Соня лежала дома на кровати и бесцельно смотрела в потолок. У нее уже несколько дней тянул низ живота, но она списывала это все на утомленность и нервы. А оказывается, это были первые признаки того, что с ее беременностью что-то не так. Побывав у Чу Пена, она перечитала кучу литературы на тему сохранения беременности в первом триместре и убедилась только в одном: если это была угроза срыва, тогда можно было еще что-то сделать — пить кровоостанавливающее, гормоны, в конце концов, лечь под капельницу, но в том случае, если ребенок просто замирал, ничего сделать было нельзя. Это была смерть, маленькая, скрытая глубоко внутри, но, тем не менее, смерть. И больших взрослых людей, к которым легко добраться и у которых можно спросить, что у них болит, не всегда спасали, а двухмесячного малыша… у него не было никаких шансов.
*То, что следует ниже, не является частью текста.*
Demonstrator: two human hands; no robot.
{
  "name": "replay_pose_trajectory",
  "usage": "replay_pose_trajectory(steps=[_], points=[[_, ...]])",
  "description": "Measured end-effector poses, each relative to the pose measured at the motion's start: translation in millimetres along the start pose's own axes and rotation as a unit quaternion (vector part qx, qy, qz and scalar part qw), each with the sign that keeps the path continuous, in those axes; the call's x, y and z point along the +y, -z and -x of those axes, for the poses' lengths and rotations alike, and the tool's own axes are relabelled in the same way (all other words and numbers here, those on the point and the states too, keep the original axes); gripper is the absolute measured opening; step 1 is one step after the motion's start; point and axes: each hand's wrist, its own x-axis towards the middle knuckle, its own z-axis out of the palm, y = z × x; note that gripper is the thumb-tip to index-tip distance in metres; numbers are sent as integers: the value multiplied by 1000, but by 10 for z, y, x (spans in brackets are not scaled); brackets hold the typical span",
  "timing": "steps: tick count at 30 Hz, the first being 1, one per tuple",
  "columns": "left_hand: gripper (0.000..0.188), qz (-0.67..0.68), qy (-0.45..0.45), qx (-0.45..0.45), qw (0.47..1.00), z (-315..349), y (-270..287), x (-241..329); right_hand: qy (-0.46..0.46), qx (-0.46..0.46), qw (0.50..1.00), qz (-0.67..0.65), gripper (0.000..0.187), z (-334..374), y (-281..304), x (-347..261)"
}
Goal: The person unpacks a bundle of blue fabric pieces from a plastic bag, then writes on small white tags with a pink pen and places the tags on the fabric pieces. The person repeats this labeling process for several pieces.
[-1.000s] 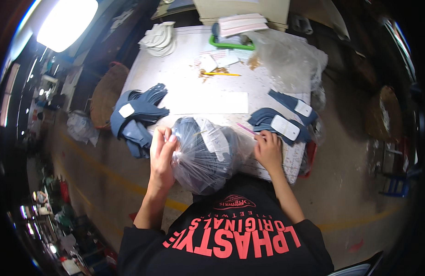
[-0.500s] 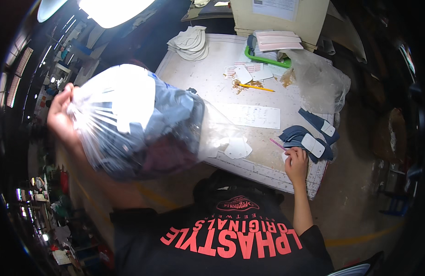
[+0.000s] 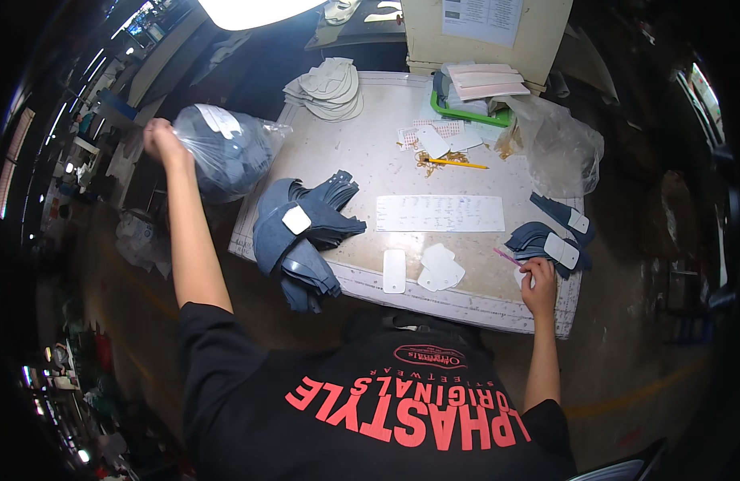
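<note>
My left hand grips the gathered neck of a clear plastic bag stuffed with blue denim pieces and a white card. The bag hangs at the table's far left corner. Beside the right end of the table, my right hand is closed, with a thin pink pen-like stick projecting from its fingertips. Right above that hand lies a fanned stack of curved denim pieces topped by a white card. A larger denim bundle, with a white card on top, overhangs the front left edge.
White cards and a written paper strip lie mid-table. Behind them are a yellow pencil, brown ties, and a green tray. White cut pieces sit at the back left, an empty-looking plastic bag at the right.
The filled bag has swung away from me to the far left with my left hand, uncovering the denim bundle. My right hand stays beside the right-hand stack.
</note>
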Motion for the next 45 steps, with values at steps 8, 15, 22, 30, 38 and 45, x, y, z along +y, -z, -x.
replay_pose_trajectory(steps=[8, 15, 22, 30, 38, 45], points=[[20, -474, 19, -347, 809, 979, 802, -713, -3, 15, 999, 30, 14, -9, -36, 7], [45, -415, -199, -439, 771, 1806, 511, 496, -81, -11, 996, 43, 8, -80, -148, -15], [102, -549, -166, -578, 580, 2957, 544, 1188, -121, -34, 985, 119, 6, -215, -227, -595], [91, -305, -122, -430, 841, 2506, 928, 1252, -50, -92, 991, -83, 10, -353, -425, -1159], [74, 78, 135, -35, 987, 2058, 2180, 1112, -33, -296, 925, -236, 22, -699, -955, -1870], [73, 439, 311, 54, 841, 2526, 3199, 1060, -31, -368, 847, -383, 73, -1067, -1799, -3228]])
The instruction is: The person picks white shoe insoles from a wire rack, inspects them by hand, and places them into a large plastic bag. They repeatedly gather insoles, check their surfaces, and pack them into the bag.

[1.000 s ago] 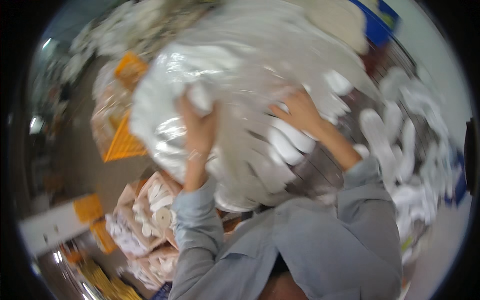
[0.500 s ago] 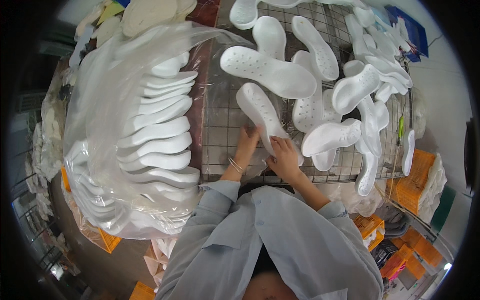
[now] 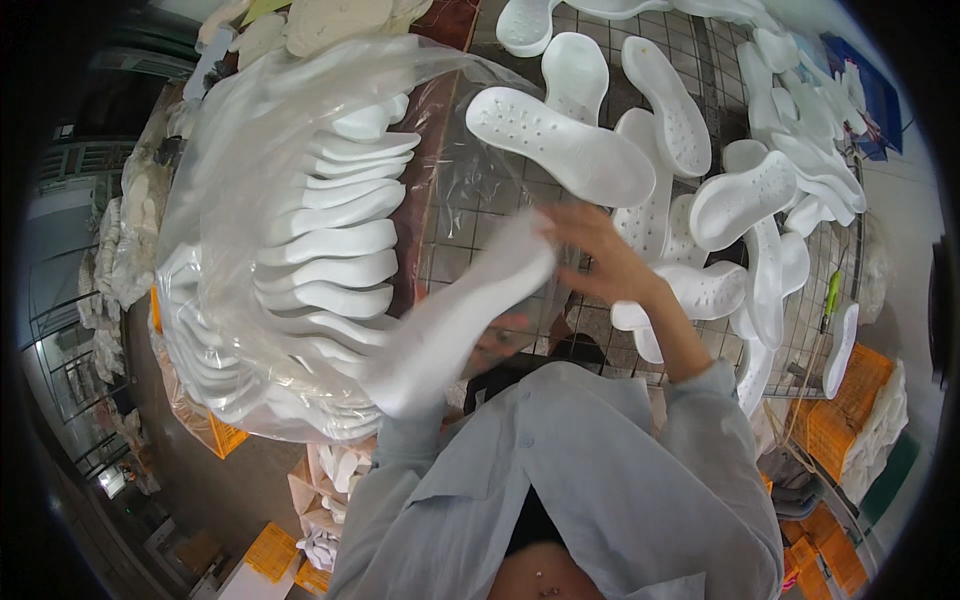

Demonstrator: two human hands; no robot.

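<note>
A white shoe insole (image 3: 455,315), blurred by motion, is lifted and slants in front of me. My left hand (image 3: 497,340) holds it from underneath; most of that hand is hidden behind it, with some fingers showing past its edge. At the insole's far end is my right hand (image 3: 605,258), fingers apart and fingertips over the tip, also smeared. Left of the insole, a clear plastic bag (image 3: 225,190) holds a row of stacked white insoles (image 3: 330,245). Loose white insoles with dimpled surfaces (image 3: 560,145) lie on the wire-grid table (image 3: 450,235) beyond my right hand.
More insoles are heaped at the far right beside a blue crate (image 3: 868,95). A green-handled tool (image 3: 831,298) lies near the table's right edge. Orange crates (image 3: 845,410) stand at the lower right. Cream-coloured flat pieces (image 3: 335,22) sit behind the bag.
The insole that lay on the grid between both hands has been lifted and swung toward my left. My right hand has moved up to its far end. The view has shifted slightly.
</note>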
Она пошла на узи на следующий день, и доктор снова ей сказал, что с ребенком все в порядке, выписал какие-то витамины, рекомендовал больше отдыхать, чтобы тянущие ощущения прекратились. Он не видел того, о чем говорил Чу Пен. А Соня ощущала, что часы маленького человечка внутри неумолимо истекают.